* Problem statement:
Your answer should be one number, the count of lines in the entries holding the word "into".

***

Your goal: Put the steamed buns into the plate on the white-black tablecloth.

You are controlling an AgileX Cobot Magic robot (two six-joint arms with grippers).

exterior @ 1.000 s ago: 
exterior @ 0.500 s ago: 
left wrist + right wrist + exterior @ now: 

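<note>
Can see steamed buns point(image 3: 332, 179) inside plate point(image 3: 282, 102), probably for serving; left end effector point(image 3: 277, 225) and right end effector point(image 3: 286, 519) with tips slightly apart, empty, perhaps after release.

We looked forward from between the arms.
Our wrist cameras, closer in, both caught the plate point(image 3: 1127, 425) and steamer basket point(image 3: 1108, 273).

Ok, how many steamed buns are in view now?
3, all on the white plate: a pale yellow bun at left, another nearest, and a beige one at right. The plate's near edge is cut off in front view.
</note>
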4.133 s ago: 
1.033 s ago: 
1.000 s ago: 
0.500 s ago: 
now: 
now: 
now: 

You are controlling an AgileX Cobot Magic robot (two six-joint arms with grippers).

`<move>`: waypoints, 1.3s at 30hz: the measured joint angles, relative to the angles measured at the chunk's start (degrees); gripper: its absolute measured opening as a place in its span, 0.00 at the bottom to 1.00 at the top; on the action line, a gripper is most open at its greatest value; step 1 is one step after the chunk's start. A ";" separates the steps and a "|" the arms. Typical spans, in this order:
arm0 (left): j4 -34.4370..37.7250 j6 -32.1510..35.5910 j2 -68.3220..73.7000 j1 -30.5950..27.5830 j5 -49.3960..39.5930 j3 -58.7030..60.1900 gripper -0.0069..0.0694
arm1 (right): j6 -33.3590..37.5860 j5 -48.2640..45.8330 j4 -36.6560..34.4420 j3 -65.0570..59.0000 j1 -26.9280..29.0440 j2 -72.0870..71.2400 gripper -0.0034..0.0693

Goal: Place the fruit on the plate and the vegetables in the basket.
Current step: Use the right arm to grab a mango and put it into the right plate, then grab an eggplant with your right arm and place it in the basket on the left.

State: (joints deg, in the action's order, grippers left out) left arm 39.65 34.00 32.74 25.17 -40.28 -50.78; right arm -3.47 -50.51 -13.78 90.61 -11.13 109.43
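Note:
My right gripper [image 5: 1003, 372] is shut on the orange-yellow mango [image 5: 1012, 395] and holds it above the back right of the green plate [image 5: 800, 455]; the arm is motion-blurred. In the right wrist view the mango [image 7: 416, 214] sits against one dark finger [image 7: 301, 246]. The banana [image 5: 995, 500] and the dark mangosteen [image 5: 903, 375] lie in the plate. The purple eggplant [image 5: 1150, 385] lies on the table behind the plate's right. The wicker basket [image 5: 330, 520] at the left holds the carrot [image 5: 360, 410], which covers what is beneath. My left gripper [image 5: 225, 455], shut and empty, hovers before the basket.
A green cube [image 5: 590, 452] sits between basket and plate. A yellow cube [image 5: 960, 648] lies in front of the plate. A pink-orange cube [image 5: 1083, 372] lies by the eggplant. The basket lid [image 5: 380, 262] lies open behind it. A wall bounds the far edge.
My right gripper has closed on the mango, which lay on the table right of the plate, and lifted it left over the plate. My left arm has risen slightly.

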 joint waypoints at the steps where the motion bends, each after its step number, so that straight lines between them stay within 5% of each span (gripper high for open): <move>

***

* Exercise solution:
2